_INSTRUCTIONS TO FOLLOW_
When you transcribe the data below, reproduce every line exactly and leave each picture out.

***

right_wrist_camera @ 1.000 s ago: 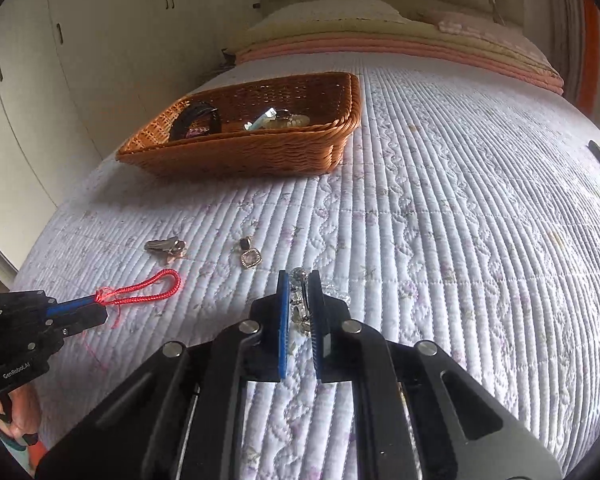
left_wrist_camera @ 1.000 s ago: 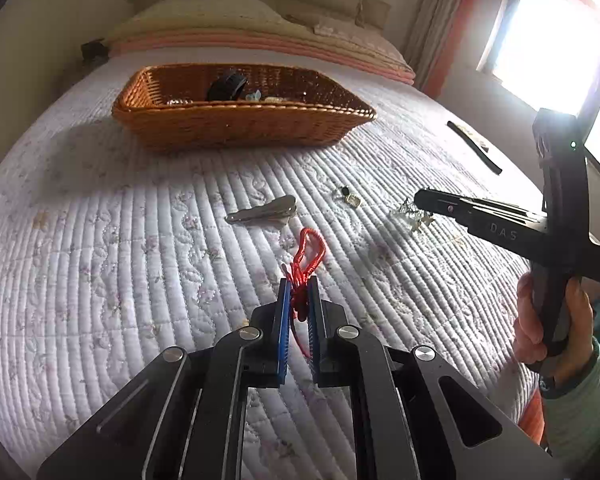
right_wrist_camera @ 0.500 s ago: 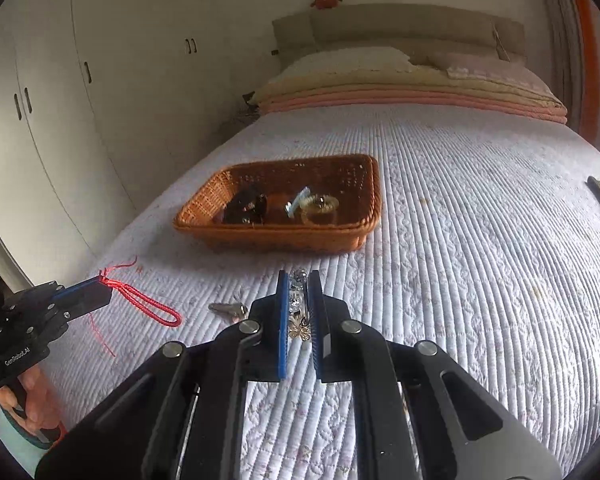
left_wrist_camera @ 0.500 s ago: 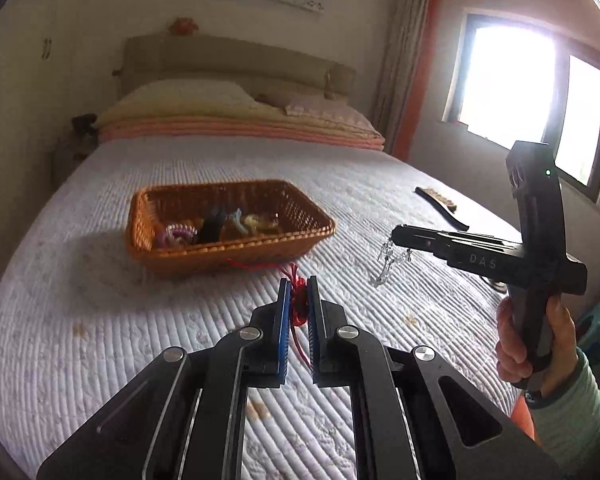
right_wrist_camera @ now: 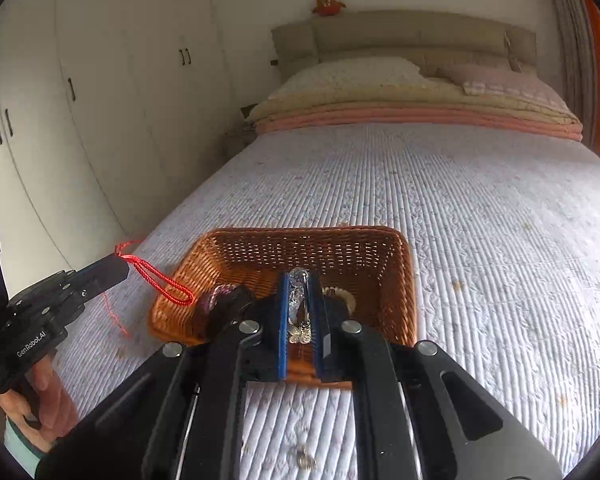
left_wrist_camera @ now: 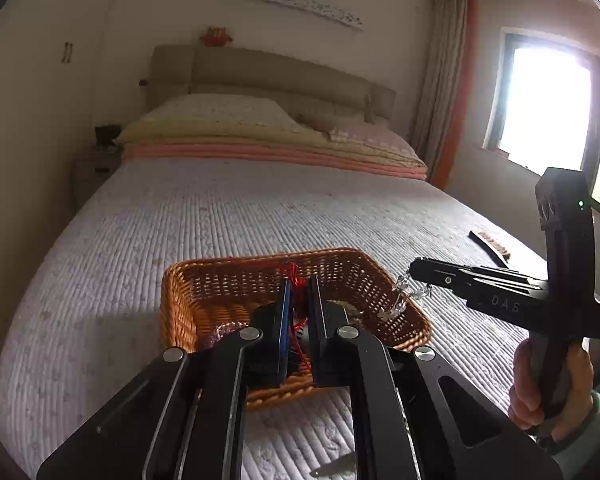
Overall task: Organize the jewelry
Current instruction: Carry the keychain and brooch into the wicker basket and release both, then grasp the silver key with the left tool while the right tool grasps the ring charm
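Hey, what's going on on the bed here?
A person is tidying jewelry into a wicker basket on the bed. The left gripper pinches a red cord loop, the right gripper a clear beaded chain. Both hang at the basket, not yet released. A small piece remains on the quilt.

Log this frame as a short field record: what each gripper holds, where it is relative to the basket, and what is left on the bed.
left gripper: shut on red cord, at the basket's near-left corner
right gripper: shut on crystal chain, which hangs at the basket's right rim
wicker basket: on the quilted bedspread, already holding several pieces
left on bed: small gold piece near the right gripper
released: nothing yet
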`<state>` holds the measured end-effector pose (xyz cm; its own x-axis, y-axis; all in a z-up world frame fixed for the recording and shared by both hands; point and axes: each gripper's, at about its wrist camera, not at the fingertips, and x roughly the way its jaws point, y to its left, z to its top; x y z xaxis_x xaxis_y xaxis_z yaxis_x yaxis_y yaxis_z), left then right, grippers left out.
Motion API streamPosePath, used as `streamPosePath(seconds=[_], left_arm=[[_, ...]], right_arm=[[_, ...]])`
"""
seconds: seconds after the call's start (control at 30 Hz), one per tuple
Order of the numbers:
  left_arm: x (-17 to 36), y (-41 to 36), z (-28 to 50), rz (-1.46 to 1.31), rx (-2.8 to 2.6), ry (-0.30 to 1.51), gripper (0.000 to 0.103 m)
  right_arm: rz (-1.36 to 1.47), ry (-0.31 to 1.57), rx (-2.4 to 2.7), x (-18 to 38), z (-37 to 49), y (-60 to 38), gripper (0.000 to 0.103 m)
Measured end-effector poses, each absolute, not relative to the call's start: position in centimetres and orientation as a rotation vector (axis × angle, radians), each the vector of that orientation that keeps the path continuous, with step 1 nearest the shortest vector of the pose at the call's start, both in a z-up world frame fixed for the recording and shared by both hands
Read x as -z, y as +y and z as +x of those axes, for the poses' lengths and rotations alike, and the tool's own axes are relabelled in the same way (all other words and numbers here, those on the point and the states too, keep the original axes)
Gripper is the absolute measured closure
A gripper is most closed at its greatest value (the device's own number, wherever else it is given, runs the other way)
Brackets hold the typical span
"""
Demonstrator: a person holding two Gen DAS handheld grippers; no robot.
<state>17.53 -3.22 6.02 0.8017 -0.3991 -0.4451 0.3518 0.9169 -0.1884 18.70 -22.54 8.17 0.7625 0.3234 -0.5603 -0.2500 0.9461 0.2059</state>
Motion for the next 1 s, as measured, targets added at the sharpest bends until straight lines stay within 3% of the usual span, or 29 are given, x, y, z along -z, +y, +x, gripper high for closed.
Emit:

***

_EXPECTED ANSWER_
right_wrist_camera @ 1.000 s ago: 
left_wrist_camera @ 1.000 s ago: 
right_wrist_camera @ 0.500 s ago: 
left_wrist_camera @ 0.500 s ago: 
right_wrist_camera @ now: 
left_wrist_camera @ now: 
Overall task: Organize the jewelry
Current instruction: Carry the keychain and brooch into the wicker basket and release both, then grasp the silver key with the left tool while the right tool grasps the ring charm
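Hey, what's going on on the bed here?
A person is tidying jewelry into a wicker basket on the bed. The left gripper pinches a red cord loop, the right gripper a clear beaded chain. Both hang at the basket, not yet released. A small piece remains on the quilt.

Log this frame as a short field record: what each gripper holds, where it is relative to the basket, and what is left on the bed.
left gripper: shut on red cord, at the basket's near-left corner
right gripper: shut on crystal chain, which hangs at the basket's right rim
wicker basket: on the quilted bedspread, already holding several pieces
left on bed: small gold piece near the right gripper
released: nothing yet
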`<state>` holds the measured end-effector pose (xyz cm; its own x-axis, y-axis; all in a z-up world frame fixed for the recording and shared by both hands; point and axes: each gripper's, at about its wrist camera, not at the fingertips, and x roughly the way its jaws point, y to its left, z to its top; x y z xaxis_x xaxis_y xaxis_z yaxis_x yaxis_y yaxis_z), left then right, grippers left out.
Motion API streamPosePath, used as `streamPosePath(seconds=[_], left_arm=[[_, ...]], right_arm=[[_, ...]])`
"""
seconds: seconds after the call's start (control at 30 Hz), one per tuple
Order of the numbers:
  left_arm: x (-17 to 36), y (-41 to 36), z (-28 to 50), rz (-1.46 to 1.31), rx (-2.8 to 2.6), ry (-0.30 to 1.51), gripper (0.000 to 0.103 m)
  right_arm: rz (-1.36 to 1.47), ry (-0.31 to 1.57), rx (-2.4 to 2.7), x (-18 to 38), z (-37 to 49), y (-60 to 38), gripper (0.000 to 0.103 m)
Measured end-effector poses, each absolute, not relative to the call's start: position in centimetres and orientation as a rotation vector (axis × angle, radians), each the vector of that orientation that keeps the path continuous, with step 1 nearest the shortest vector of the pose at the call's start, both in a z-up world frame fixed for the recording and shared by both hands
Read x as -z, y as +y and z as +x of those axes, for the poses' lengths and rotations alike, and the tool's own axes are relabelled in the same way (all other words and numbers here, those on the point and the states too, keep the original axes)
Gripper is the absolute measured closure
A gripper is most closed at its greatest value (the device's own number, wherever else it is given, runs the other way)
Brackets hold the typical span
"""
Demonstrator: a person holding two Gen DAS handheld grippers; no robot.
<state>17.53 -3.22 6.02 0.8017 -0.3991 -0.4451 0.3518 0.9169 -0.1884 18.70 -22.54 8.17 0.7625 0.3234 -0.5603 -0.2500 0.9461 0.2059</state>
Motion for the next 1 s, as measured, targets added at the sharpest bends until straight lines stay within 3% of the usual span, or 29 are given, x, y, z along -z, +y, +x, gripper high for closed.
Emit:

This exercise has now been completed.